# PCA based Sobol indices for vector-valued PCE surrogate model

Dear Community

Goal
My name is David and I try to write my own Matlab function to compute first order (S_i) and total (S_tot) Sobol indices for my vector-valued PCE surrogate model. The PCE surrogate model is combined with principal component analysis (PCA) to truncate the output dimension as described in [1,2].

Problem
To validate my function, I’ve checked if the variance decomposition according to S_tot(:,i)-S_i(:,i)+sum(S_i,2) results in the expected value of 1. Unfortunately, this wasn’t the case (for some output parameters, the value is <1). My first idea was that this might be attributed to the approximation by the PCA truncation. Therefore, I tested the entire procedure also with a PCE model, for which all principal components were kept. I got similar results.

Question

• What is the reason for the violation of the variance decomposition conservation, i.e. that S_tot(:,i)-S_i(:,i)+sum(S_i,2) ~=1?
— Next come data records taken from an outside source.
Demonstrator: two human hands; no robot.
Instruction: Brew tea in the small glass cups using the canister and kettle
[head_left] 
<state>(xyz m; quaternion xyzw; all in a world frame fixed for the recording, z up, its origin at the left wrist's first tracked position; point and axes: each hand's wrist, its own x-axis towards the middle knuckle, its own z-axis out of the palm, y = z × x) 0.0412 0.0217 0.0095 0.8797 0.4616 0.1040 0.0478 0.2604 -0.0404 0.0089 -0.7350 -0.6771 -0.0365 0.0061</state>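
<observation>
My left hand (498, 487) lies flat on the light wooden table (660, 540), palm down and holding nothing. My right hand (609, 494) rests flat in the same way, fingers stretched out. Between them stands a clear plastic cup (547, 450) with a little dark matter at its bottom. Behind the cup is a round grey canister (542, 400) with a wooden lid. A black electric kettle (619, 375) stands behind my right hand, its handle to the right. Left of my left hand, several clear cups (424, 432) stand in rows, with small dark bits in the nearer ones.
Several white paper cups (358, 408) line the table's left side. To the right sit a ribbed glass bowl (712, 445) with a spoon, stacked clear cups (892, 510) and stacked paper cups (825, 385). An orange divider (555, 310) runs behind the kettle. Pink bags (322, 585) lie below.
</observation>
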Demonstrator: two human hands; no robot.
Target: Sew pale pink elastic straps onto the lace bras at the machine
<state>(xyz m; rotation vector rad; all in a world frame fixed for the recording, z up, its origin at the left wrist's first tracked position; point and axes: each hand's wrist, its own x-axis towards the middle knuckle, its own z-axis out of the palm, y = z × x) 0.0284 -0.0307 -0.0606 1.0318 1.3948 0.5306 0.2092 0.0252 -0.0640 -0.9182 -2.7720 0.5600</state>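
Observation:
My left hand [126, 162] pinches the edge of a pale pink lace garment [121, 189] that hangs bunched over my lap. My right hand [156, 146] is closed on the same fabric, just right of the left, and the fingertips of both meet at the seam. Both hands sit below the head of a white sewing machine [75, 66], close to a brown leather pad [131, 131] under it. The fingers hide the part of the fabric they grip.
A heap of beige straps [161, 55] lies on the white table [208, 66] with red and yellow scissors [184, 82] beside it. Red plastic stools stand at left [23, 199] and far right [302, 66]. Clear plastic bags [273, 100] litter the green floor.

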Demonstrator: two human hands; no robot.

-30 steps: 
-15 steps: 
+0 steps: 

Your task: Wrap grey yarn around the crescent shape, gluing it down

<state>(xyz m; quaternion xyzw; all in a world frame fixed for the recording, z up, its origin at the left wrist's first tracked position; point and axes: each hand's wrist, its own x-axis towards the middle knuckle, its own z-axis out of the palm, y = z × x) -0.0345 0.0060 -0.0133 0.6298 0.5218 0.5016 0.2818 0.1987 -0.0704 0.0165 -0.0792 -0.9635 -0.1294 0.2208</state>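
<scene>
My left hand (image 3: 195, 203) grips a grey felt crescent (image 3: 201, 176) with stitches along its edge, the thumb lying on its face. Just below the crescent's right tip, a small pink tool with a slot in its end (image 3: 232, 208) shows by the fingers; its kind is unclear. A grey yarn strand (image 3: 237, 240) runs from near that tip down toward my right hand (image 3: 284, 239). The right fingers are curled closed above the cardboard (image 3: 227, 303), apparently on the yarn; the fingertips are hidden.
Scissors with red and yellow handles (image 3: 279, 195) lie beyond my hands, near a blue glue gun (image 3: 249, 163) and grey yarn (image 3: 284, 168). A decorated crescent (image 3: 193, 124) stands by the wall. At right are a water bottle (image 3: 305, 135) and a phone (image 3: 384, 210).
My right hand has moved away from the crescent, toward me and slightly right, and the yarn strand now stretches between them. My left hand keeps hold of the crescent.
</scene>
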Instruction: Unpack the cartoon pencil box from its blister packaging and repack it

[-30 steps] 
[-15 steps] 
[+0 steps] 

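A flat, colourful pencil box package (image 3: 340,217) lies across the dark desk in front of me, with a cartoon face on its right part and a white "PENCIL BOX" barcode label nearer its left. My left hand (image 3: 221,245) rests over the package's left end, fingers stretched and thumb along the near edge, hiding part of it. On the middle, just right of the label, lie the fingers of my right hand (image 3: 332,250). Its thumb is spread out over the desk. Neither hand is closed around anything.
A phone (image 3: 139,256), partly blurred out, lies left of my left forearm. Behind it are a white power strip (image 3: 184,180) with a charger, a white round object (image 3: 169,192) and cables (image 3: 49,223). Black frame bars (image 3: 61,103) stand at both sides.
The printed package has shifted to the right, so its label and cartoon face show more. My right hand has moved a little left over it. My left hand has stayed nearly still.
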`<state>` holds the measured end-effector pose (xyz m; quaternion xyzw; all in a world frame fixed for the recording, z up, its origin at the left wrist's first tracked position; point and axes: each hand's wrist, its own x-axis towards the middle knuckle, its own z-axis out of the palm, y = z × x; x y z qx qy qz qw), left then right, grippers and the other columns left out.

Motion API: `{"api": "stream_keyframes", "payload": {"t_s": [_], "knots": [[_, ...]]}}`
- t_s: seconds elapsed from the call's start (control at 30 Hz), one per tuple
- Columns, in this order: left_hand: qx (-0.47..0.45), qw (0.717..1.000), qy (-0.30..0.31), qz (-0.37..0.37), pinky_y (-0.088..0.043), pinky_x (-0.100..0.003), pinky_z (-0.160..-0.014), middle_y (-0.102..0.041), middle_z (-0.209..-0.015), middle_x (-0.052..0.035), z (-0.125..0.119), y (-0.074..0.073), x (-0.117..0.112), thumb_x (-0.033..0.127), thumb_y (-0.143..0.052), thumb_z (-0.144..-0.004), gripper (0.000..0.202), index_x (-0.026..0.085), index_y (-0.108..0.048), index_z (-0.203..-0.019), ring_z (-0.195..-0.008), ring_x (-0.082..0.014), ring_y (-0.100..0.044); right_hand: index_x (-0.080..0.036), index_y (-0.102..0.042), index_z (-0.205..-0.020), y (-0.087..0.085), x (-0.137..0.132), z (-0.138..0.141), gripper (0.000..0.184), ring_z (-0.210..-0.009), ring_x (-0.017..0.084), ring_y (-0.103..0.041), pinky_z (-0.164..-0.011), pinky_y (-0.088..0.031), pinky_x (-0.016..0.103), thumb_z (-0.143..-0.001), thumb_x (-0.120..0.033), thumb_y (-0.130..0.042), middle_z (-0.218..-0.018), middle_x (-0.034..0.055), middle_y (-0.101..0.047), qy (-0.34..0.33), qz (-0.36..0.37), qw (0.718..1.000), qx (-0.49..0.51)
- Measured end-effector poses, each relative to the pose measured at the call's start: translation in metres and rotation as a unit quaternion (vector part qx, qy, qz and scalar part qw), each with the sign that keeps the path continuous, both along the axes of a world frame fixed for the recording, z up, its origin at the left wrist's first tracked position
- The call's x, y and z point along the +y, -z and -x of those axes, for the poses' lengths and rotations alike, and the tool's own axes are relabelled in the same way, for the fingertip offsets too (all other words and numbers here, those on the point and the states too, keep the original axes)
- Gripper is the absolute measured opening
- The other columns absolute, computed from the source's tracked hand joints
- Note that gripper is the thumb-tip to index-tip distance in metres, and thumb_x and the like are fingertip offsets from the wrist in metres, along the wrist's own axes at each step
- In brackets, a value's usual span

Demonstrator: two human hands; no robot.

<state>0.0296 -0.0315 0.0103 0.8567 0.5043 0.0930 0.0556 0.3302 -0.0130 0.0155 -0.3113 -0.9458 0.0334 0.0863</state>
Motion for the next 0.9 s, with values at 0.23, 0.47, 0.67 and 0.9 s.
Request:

• Could it be that there is a bug in my function or did I misinterpret the conservation formula?

• Or might this unexpected behaviour be related to the fact that for the PCA, I’ve not only performed centering with the mean (Y_mean) of the output variables but also scaling with the standard deviation (Y_std), i.e.:

Y_PCA = Y_mean + Z * Phi * Y_std

with Z being the transformed output variables in PCA space and Phi being the PCA transformation matrix (eigenvectors)? The cited studies [1,2] have used PCA without scaling. Therefore, maybe the adopted equations (eq. 34 in  and eq. 18,20,21 in ) to compute the first order and total Sobol indices have to be adapted for that case? According to my derivations, the standard deviation Y_std should cancel out, though…

Attachment
Contains the uq_PCA_Sobol function to compute the first order and total Sobol indices for the given input struct myMdl (which contains the PCE and PCE model):

Attachment.zip (2.3 MB)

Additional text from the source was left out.